The English translation of the Khandhaka: the second book of the Pali Vinaya Pitaka, one of the three major ‘baskets’ of Therevada canonical literature. It is a collection of various narratives. The English translation of the Vinaya-pitaka (third part, khandhaka) contains many Pali original words, but transliterated using a system similar to the I...

Kd.14.9.1 BD.5.111 Now at that time monks were striving, quarrelling, disputing in the midst of an Order, they were wounding one another with the weapons of the tongue; they were unable to settle that legal question. They told this matter to the Lord. He said: “I allow you monks, to settle this kind of legal question by the decision of the majority.’[1] A monk possessed of five qualities should be agreed upon as distributor of (voting) tickets[2]; one who would not follow a wrong course through favouritism, who would not follow a wrong course through hatred … through stupidity … through fear, who would know what is taken and what is not.[3] And thus, monks, should he be agreed upon: First a monk should be asked. Having asked him, the Order should be informed by an experienced, competent monk, saying: ‘Honoured sirs, let the Order listen to me. If it seems right to the Order, the Order should agree upon the monk So-and-so as distributor of (voting) tickets. This is the motion. Honoured sirs, let the Order listen to me. The Order is agreeing upon the monk So-and-so as distributor of (voting) tickets. If the agreement upon the monk So-and-so as distributor of (voting) tickets is pleasing to the venerable ones, they should be silent; he to whom it is hot pleasing should speak. The monk So-and-so is agreed upon by the Order as distributor of (voting) tickets. It is pleasing to the Order; therefore it is silent. Thus do I understand this.Vin.2.85

Kd.14.10.1 “Monks, there are ten distributions of (voting) tickets that are not legally valid, ten that are legally valid. What are the ten distributions of (voting) tickets that are not legally valid? When the legal question is only trifling, and when it has not gone its course,[4] and when it is not remembered or caused to be remembered,[5] and when he knows that those who profess non-dhamma are more (in number), when he even thinks that those who profess non-dhamma may be more (in number), if BD.5.112 he knows that the Order will be divided, if he even thinks that the Order may be divided, if they take (the tickets) not by rule,[6] if they take them in an incomplete assembly, and if they take them not according to their views.[7] These ten distributions of (voting) tickets are not legally valid.

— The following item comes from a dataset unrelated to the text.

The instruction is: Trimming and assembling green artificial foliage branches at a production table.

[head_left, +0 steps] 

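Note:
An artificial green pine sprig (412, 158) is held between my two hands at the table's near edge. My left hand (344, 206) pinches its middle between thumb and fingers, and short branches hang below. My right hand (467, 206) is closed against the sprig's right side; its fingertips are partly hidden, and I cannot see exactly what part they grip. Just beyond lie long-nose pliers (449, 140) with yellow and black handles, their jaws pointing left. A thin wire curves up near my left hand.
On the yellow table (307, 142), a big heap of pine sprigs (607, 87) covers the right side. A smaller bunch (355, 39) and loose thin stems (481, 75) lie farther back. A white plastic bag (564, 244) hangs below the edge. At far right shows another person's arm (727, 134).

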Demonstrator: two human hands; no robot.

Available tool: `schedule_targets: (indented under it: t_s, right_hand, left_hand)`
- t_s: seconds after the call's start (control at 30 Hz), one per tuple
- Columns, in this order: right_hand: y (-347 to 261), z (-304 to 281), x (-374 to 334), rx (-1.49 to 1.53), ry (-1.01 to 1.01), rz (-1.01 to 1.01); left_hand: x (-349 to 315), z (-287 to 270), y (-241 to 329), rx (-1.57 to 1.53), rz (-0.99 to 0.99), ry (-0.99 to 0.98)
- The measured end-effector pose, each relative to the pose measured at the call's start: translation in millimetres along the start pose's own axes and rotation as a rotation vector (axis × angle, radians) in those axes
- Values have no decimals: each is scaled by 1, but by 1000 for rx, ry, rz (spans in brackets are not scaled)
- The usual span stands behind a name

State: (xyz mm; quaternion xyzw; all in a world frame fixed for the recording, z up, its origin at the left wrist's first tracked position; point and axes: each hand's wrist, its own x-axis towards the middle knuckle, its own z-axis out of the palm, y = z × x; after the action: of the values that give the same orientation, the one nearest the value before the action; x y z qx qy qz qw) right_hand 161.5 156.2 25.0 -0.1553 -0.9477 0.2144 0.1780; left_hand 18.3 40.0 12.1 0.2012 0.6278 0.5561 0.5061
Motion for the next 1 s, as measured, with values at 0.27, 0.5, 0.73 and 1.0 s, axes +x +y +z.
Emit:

Kd.14.10.2 “What are the ten distributions of (voting) tickets that are legally valid? When the legal question is not merely trifling, and when it has gone its course, and when it is remembered arid caused to be remembered, and when he knows that those who profess dhamma are more (in number), when he even thinks that those who profess dhamma may be more (in number), when he knows that the Order will not be divided, when he even thinks that the Order will not be divided, when they take (the tickets) by rule, when they take them in a complete assembly, and when they take them according to their views. These ten distributions of (voting) tickets are legally valid.”

Footnotes and references:

[1]:

yebhuyyasikā. See Vin.4.207 (BD.3.153, n.6). “As long as the majority are speakers of dhamma,” Vin-a.1192.

[2]:

salākagāhāpaka. Cf. below, Kd.14.14.24.

[3]:

Referring to the voting tickets.

[4]:

gatigata. See Vinaya Texts iii.26. Vin-a.1192 says, if it has not gone to two or three residences, or has not been detailed, avinicchita, here and there two or three times.

[5]:

Vin-a.1192 says: “two or three times it is not remembered by chese monks themselves, or caused to be remembered by others.”

[6]:

They each take two tickets, saying: “Thus we, speakers of what is not dhamma, will become the majority,” Vin-a.1193.

[7]:

Changing their views simply so as to be on the side of the majority.